A simple and easy to use library for doing LLM inference directly from Delphi. It can load GGUF formatted LLMs into CPU or GPU memory. Uses Vulkan back end for acceleration.
- Download Dllama and extract to a desired location.
- Download a GGUF model from Hugging Face (supported by llama.cpp). I've been testing using Hermes-2-Pro-Mistral-7B-GGUF.
- If you have a Vulkan supported GPU, it will be accelerated for faster inference, otherwise if will use the CPU. You will not be able to use a model larger than your available resources, so take note of the amount of memory that it requires.
- See the examples in
installdir\examples
folder on how to use Dllama in Delphi. Be sure to update theCModelPath
andCModelFilename
constants used by the examples to valid values on your system. - This project was built using Delphi 12.1 (latest), Windows 11 (latest), Intel Core i5-12400F 2500 Mhz 6 Cores, 12 logical, 36GB RAM, NVIDIA RTX 3060 GPU 12GB RAM.
- Please test it and feel free to submit pull requests. I want to make it into something very cool for us Delphi developers.
- If this project is useful to you, consider starring the repo, sponsoring it, spreading the word, etc. Any help is greatly welcomed and appreciated.
A query example:
uses
System.SysUtils,
Dllama.Utils,
Dllama;
const
// update to your model path
CModelPath = 'C:\LLM\gguf';
// update to your model filename
CModelFilename = 'Hermes-2-Pro-Mistral-7B.Q4_0.gguf';
var
LOllama: TOllama;
LUsage: TOllama.Usage;
LResponse: string;
LUsage: TDllama.Usage;
begin
// clear console
Console.Clear();
// display title
Console.PrintLn('Dllama - Query Example'+Console.CRLF, Console.MAGENTA);
LDllama := TDllama.Create();
// set model path
LDllama.SetModelPath(CModelPath);
// try to load model
if LDllama.LoadModel(CModelFilename, 1024) then
begin
// show loaded model filename
Console.ClearLine(Console.WHITE);
Console.Print('Loaded model: "%s"'+Console.CRLF+Console.CRLF, [GetModelFilename()], Console.CYAN);
// add messages
LDllama.AddSystemMessage('You are a helpful AI assistant.');
LDllama.AddUserMessage('How to make KNO3?');
// display user message
Console.Print(LDllama.GetUserMessage(), Console.DARKGREEN);
// do inference
if LDllama.Inference(LResponse, @LUsage) then
begin
// display usage
Console.PrintLn();
Console.PrintLn();
Console.PrintLn('Tokens :: Input: %d, Output: %d, Total: %d',
[LUsage.InputTokens, LUsage.OutputTokens, LUsage.TotalTokens], Console.BRIGHTYELLOW);
Console.PrintLn('Speed :: Input: %3.2f t/s, Output: %3.2f t/s',
[LUsage.TokenInputSpeed, LUsage.TokenOutputSpeed], Console.BRIGHTYELLOW);
end;
// unload model
LDllama.UnloadModel();
end
else
// failed to load model
Console.Print(Console.CRLF+'failed to load model!', Console.RED)
LDllama.Free();
end.
Dllama01.mp4
Our development motto:
- We will not release products that are buggy, incomplete, adding new features over not fixing underlying issues.
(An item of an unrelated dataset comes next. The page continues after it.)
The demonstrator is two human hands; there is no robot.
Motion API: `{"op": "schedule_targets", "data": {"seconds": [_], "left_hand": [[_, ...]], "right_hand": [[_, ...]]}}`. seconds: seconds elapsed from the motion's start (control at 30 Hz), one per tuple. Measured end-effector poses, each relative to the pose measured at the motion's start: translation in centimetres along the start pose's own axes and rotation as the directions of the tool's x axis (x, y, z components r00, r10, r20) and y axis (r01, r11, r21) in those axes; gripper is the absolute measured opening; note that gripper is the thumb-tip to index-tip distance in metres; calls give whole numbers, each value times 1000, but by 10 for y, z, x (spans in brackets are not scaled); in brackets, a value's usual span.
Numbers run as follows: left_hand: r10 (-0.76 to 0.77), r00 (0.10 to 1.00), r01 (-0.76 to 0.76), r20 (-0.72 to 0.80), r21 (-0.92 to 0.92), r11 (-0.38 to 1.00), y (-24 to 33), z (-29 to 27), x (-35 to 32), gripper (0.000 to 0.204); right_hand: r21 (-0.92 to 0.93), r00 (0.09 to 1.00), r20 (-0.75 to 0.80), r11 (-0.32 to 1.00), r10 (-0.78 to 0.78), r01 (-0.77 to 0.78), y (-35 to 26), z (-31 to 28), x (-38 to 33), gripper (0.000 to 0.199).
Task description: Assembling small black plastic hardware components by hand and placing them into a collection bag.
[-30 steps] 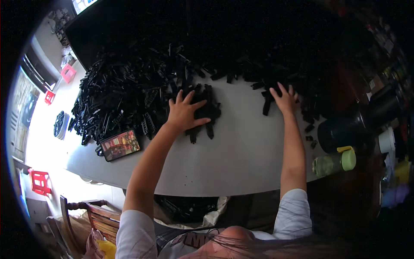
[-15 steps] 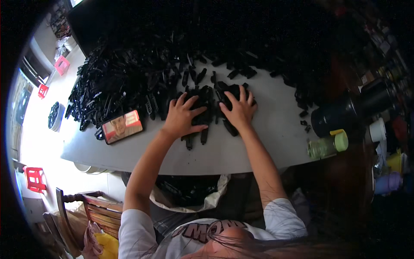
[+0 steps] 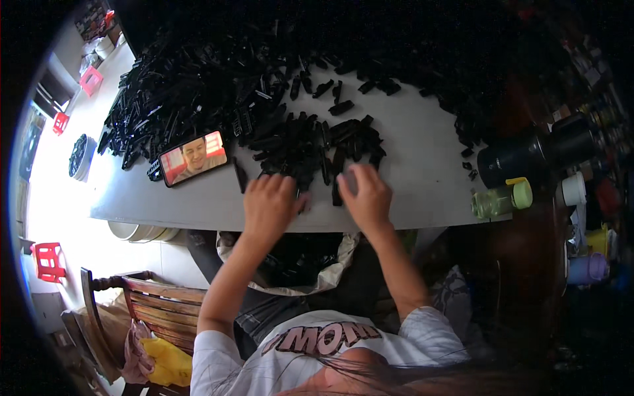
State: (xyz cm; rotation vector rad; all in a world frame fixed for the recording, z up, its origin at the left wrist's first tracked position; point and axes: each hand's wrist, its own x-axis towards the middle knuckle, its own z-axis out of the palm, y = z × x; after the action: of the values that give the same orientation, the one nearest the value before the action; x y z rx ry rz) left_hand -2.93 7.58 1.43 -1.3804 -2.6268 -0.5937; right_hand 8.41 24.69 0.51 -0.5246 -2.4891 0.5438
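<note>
Left hand (image 3: 267, 208), right hand (image 3: 368, 201) curled, cannot tell grip; black pieces (image 3: 290, 144) just beyond.

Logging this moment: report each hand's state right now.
Left hand: at the near edge of the black pieces; open or closed cannot be told.
Right hand: blurred, at those pieces too; open or closed cannot be told.

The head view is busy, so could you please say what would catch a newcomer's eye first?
Probably the heap of black pieces spread over the far side of the pale table, with a smaller cluster just beyond the left hand and right hand. Next, the lit phone at the heap's near left edge, then a red stool on the floor at far left.
</note>
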Motion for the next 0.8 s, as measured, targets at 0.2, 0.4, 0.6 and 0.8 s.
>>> {"op": "schedule_targets", "data": {"seconds": [0.2, 0.4, 0.6, 0.8], "left_hand": [[65, 997, -54, -52, 200, 978, 21, 22, -4, 21], [-148, 989, 75, -31, -750, 657, 26, -11, -25, 35], [-147, 885, 454, 442, -889, 60, 26, 7, -53, 38], [-38, 960, 258, 276, -830, 494, 46, 3, -59, 38]], "right_hand": [[-158, 995, 90, 987, 48, -33, -22, 18, -31, 21], [672, 924, 4, 684, 381, -285, 11, 2, -51, 15], [841, 909, 369, 346, 194, -415, -26, -28, -52, 20], [754, 926, 339, 542, 164, -372, -40, -21, -52, 14]]}}
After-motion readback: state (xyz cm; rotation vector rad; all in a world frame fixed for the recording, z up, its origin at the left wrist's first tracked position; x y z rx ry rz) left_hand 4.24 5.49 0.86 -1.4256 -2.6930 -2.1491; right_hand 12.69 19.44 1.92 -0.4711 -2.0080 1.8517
- We will strive to fix issues found with our products in a timely manner.
- We will maintain an attitude of quality over quantity for our products.
- We will establish a great rapport with users/customers, with communication, transparency and respect, always encouragingng feedback to help shape the direction of our products.
- We will be decent, fair, remain humble and committed to the craft.